■ **What is needed**
In your copy, each line below is repeated exactly and no image appears.

Segment Open

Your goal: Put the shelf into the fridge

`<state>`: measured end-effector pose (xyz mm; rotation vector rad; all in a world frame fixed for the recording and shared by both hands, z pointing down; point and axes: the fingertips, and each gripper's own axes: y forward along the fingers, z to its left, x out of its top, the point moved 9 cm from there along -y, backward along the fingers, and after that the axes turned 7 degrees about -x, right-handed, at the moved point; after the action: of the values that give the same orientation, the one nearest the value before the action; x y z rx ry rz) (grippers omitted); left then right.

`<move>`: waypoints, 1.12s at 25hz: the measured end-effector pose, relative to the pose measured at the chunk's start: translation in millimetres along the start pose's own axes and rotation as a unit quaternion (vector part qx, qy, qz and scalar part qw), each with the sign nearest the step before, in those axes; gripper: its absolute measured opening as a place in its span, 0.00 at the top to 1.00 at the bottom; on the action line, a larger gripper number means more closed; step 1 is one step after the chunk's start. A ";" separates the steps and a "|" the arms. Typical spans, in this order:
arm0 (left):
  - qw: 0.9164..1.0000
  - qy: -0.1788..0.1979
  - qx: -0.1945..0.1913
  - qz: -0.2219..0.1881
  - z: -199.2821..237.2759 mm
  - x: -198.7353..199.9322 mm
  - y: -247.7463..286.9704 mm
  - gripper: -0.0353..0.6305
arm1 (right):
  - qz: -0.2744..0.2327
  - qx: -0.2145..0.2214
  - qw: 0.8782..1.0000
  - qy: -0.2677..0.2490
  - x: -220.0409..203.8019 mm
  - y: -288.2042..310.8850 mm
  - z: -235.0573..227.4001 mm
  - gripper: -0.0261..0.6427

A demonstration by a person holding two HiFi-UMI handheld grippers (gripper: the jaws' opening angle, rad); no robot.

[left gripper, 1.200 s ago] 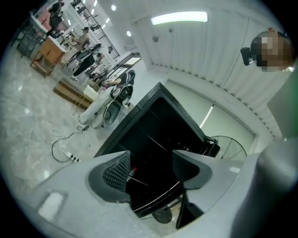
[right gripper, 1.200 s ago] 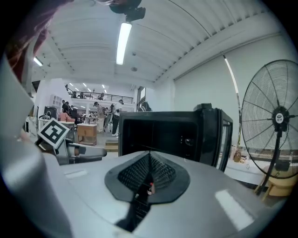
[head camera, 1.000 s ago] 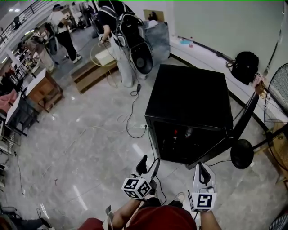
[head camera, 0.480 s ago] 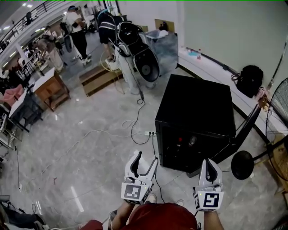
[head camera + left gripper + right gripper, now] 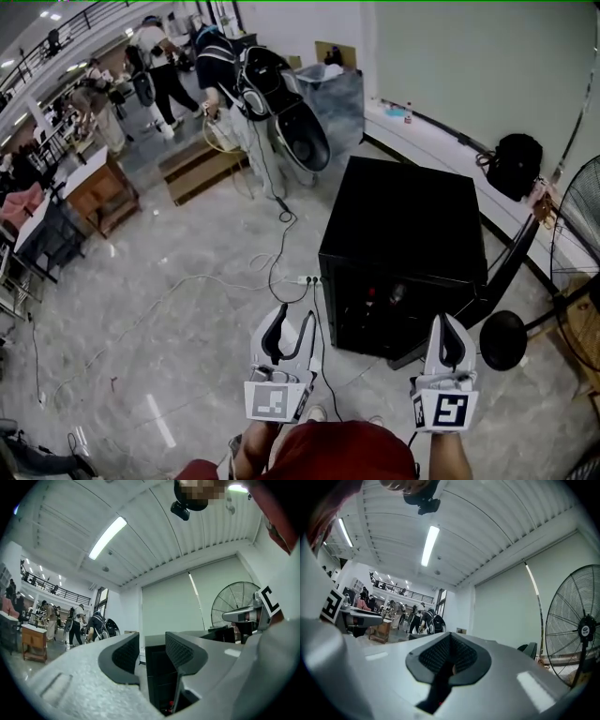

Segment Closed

■ **Response area**
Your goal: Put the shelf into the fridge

`<state>`: measured end-effector pose (xyz mm; rotation vector rad; all in a world frame fixed for the recording and shared by both hands, z pointing down; point and axes: the fingertips, and each gripper's own axes: y forward along the fingers, z to its left, x out of its top, the point moved 9 cm from there along -y, backward along the fingers, and after that the axes turned 7 degrees about -x, right-handed, at the moved point; after the action: of the values that give the same orientation, the one nearest the value before the action; x y z rx ry rz) (grippers omitted); left then right.

`<move>`: waypoints, 1.12s at 25hz: the measured end-effector pose, relative to the pose measured at the chunk's start: translation in millimetres along the start pose's own axes and rotation as a unit quaternion (vector part qx, qy, qz and scalar part qw), each with the sign nearest the step before, in those axes; gripper: its absolute measured opening as a place in its span, 0.00 at the top to 1.00 at the bottom; on the action line, a larger gripper number means more closed; step 1 is one step after the chunk's start. A ";" separates the steps and a "|" the arms. Typical spans, in this order:
arm0 (left):
  - qw: 0.9164..1.0000
  - qy: -0.1788..0.1979
  - qx: -0.1945..0.1913
  - qz: -0.2219..0.1881
  - z: -199.2821..237.2759 mm
  - x: -198.7353..199.9322 mm
  - y: -247.7463..286.9704 mm
  - gripper: -0.0353..0.6305
arm1 (right):
  - qz: -0.2744..0.2327
  - qx: -0.2145..0.2214
  - qw: 0.8782..1.0000
  - qy: -0.2677..0.2490
  - x: -220.0409..203.8019 mm
  - y: -288.2042..310.8850 mm
  - z: -235.0573..227.4001 mm
  - gripper: -0.0261..0.6427

A demonstration by a person holding two HiFi-UMI handheld grippers (gripper: the jaws' opening angle, rad); no robot.

[left gripper, 1.200 s ago] 
[right gripper, 1.200 s ago] 
[head camera, 1.000 s ago] 
[head camera, 0.480 s ago] 
[head camera + left gripper + right gripper, now] 

The exercise is finished.